4th:decisive battle B
俺たちが到着するや否や、魔王はぷんすかしながら立ち上がった。
唯一残っていたてっぺんの髪の毛は削がれ、衣服からは水がしたたり落ちている。ルカの水攻めはこいつの胸元にまで及んでいたようだ。そりゃあ怒るわ。
「絶対生かして帰さへんからな!」「覚悟しとけやコラ!」などの罵声を上げる中、俺の横に並んだルカは突然膝に手をついて、我慢しきれずに姿勢を屈める。
「カルー」「どうした?」
「ごめん。私、もう、弾切れ」
「開幕からトリガーハッピーだったからな。薄々思ってた」
床に目を落として申し訳なさそうにするルカの表情は、普段の傍若無人《ぼうじゃくぶじん》な振る舞いからは想像できないほどしおらしい。

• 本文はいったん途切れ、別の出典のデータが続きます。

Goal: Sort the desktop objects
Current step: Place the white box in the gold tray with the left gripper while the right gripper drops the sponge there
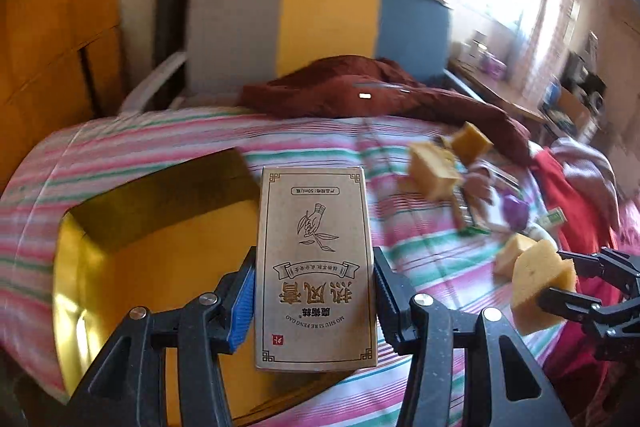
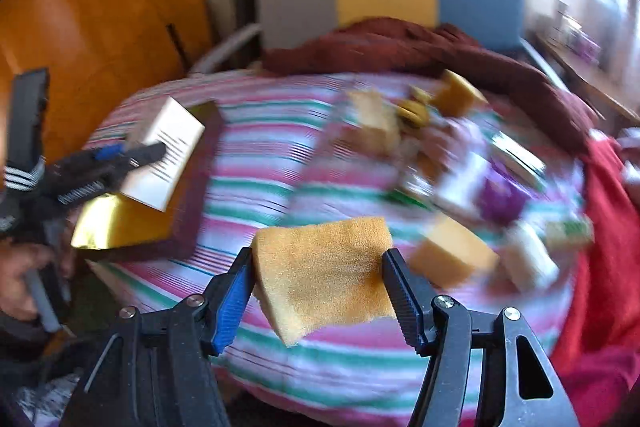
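Observation:
My left gripper [image 1: 314, 279] is shut on a tan carton [image 1: 316, 267] with Chinese print and holds it above an open gold-lined box [image 1: 160, 259] on the striped bedcover. In the right wrist view the left gripper [image 2: 132, 157] holds the same carton [image 2: 166, 159] over the gold box [image 2: 120, 219]. My right gripper [image 2: 318, 267] is shut on a yellow sponge piece [image 2: 324, 271], held above the bed; it also shows in the left wrist view [image 1: 556, 287] with the sponge [image 1: 540, 287]. A blurred pile of sponge blocks and small packets [image 2: 460, 167] lies on the bed.
A striped pink, green and white bedcover [image 1: 200, 139] covers the bed. A dark red garment [image 1: 360, 87] lies by the grey, yellow and blue headboard [image 1: 320, 23]. Red cloth [image 2: 608, 227] lies at the right. An orange wardrobe [image 1: 52, 27] stands at the left.

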Tool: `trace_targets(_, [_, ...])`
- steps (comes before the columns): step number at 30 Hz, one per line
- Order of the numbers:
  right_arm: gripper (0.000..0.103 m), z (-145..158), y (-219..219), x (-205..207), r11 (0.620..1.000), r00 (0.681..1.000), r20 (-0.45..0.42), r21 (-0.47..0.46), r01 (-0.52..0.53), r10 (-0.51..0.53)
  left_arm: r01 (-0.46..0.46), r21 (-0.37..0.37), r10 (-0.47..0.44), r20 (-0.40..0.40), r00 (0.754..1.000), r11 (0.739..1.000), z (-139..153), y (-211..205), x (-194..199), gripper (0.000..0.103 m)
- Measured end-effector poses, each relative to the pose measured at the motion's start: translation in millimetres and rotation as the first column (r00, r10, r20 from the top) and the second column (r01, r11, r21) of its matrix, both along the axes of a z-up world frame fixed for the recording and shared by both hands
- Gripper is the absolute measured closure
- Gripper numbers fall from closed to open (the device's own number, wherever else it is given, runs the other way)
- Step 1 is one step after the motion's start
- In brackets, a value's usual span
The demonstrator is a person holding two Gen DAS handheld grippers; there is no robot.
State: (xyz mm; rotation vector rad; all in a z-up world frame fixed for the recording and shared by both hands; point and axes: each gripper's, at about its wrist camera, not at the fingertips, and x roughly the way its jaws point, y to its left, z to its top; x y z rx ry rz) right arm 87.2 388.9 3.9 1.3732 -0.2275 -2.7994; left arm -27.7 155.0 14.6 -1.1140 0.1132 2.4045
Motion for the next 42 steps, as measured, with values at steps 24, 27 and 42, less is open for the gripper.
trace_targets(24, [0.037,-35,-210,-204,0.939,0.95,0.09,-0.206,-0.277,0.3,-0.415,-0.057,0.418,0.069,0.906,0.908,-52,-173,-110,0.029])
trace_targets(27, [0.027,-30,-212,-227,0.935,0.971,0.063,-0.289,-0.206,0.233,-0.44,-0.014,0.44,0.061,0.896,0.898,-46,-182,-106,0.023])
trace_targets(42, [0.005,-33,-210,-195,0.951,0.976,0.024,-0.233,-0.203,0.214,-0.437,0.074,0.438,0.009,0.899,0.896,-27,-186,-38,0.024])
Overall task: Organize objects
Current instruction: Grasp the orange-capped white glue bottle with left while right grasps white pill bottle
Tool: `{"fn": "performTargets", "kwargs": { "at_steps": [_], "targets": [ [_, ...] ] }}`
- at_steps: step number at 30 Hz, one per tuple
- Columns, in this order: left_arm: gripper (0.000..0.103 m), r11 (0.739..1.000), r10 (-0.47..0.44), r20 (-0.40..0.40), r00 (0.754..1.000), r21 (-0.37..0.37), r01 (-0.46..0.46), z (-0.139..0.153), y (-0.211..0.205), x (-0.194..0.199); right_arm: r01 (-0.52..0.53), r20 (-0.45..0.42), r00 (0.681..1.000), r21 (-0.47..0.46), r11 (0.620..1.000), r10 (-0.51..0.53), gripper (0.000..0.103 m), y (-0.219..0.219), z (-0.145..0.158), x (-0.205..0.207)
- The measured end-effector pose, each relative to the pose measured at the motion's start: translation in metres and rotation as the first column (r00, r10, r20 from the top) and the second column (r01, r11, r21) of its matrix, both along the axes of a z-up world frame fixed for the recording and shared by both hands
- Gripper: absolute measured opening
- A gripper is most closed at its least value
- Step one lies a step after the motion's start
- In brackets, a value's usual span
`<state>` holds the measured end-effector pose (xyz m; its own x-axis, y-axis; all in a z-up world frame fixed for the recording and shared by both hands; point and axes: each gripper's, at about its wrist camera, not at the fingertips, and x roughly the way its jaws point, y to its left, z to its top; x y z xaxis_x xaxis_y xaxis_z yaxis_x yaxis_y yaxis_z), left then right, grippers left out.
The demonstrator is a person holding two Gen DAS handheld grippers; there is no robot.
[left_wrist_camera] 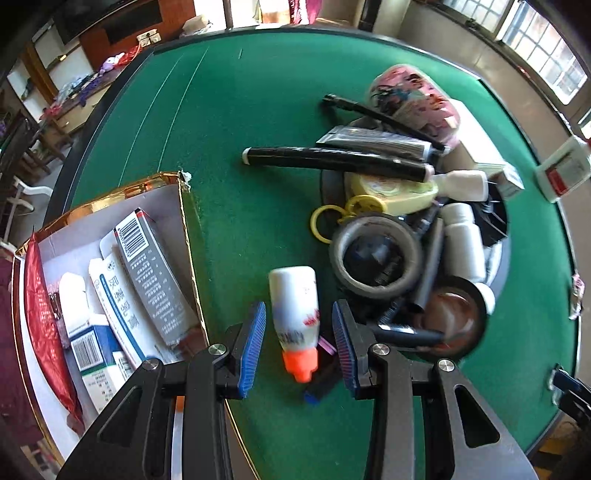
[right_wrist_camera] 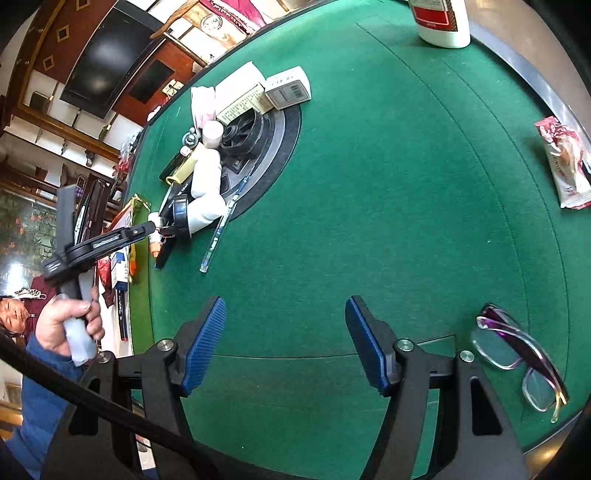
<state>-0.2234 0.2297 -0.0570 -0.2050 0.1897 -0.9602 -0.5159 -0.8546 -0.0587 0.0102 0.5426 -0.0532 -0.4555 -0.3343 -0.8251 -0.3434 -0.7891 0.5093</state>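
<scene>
A white squeeze bottle with an orange cap [left_wrist_camera: 295, 314] lies on the green table [left_wrist_camera: 229, 110], cap toward me. My left gripper [left_wrist_camera: 299, 308] hangs just over it, open, one blue pad on each side and a gap to each. To its left stands a gold-rimmed box [left_wrist_camera: 185, 221] holding medicine cartons and tubes. A heap of objects lies to the right: a tape roll [left_wrist_camera: 380, 254], black tubes [left_wrist_camera: 332, 158], white bottles [left_wrist_camera: 461, 240]. My right gripper [right_wrist_camera: 286, 301] is open over bare felt, nothing between its pads. The right wrist view shows the left gripper [right_wrist_camera: 155, 227] at the heap's near end.
Purple-framed glasses [right_wrist_camera: 517, 358] lie right of my right gripper. A snack packet [right_wrist_camera: 565, 162] sits near the table's right edge, and a white container with a red label [right_wrist_camera: 443, 22] at the far rim. A clear pen [right_wrist_camera: 218, 236] lies beside the heap. A person's hand [right_wrist_camera: 74, 321] grips the left tool.
</scene>
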Motion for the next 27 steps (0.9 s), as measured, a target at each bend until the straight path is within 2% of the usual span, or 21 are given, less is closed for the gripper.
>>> {"fn": "performTargets", "kwargs": {
  "at_steps": [4,6,13,20,27],
  "targets": [
    [0.031,1.0,0.004,0.025,1.0,-0.005,-0.004,-0.015,0.0,-0.005,-0.009,-0.002,1.0,0.005,1.0,0.009,0.069,0.002,0.002,-0.002],
    [0.023,1.0,-0.014,0.002,1.0,-0.005,0.014,-0.015,0.002,0.0,-0.016,-0.002,1.0,0.005,1.0,0.016,0.069,0.0,0.002,-0.006],
    [0.023,0.998,-0.037,-0.004,0.999,0.058,0.038,-0.006,-0.02,0.044,-0.063,-0.007,0.998,-0.003,0.998,0.063,0.069,-0.016,0.003,-0.034],
    [0.023,0.99,-0.1,0.037,0.994,0.105,0.096,-0.004,-0.033,0.111,-0.133,-0.012,0.991,0.027,0.991,0.133,0.069,-0.043,0.014,-0.098],
    [0.023,0.988,-0.139,0.031,0.99,0.079,0.136,-0.005,-0.034,0.146,-0.166,0.045,0.986,0.122,0.978,0.162,0.069,-0.071,0.003,-0.175]
  ]
}}
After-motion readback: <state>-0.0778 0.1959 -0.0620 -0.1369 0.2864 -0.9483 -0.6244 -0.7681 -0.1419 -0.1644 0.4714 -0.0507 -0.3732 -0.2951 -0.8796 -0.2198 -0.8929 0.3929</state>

だから「任せとけ」と軽く背中を叩いた俺は、ルカの前に立って魔王に剣先を向けた。
「ん?なんや?お前もやるけ?」
「一応、俺も勇者らしいからな」
俺の言葉に、魔王が訝《いぶか》しがる。
「なんで勇者が二人もおるんよ?理《ことわり》もくそもないやないか。ケッタイなことしてくれたな自分」
「……どういうことだ」
「こっちが聞きたいわいど阿呆《あほ》!勇者が勇者を呼ぶとかあり得へんって。ちょっとはこう、魔王的な空気読めや!」
「いまどき魔王とか流行らないんだよ。スポンサーのひとつもつかないからお前んとこも貧乏してんだろ」
「黙れ!分かりやすい悪は常に一定の需要があるんや!それでなくてもコンプライアンスに厳しいこのご時世、部下の扱いとかもいちいち気い遣うとんのに。お前らときたらお構いなしに皆殺しにしよってからに」
立ち構えた魔王の全身から黒波の波動がほとばしる。先程までの緩さを微塵も感じさせないほど殺気に溢《あふ》れ、威圧感はとどまるところを知らない。
「いきなり最終回や!死ね!」
突進の構えを見せた魔王が姿を消して、考える余裕も与えず目の前に現れて手刀を振り下ろしてきた。辛うじて剣で受け止めた俺だったが、押しの強さや腕の硬さがまったくもって尋常じゃない。
「無駄無駄無駄!アキレスの施しを受けたこの体に恐れるものなし!」
魔王の素早い攻勢を間一髪で俺も受け止め続ける。首の皮一枚で防ぐだけはなんとかできるがこれでは反撃の糸口がない。あまりの手数の多さに思わずよろめくと、その間にちらりと左側に目をやった魔王は丸腰のルカを見つけて不敵に笑んだ。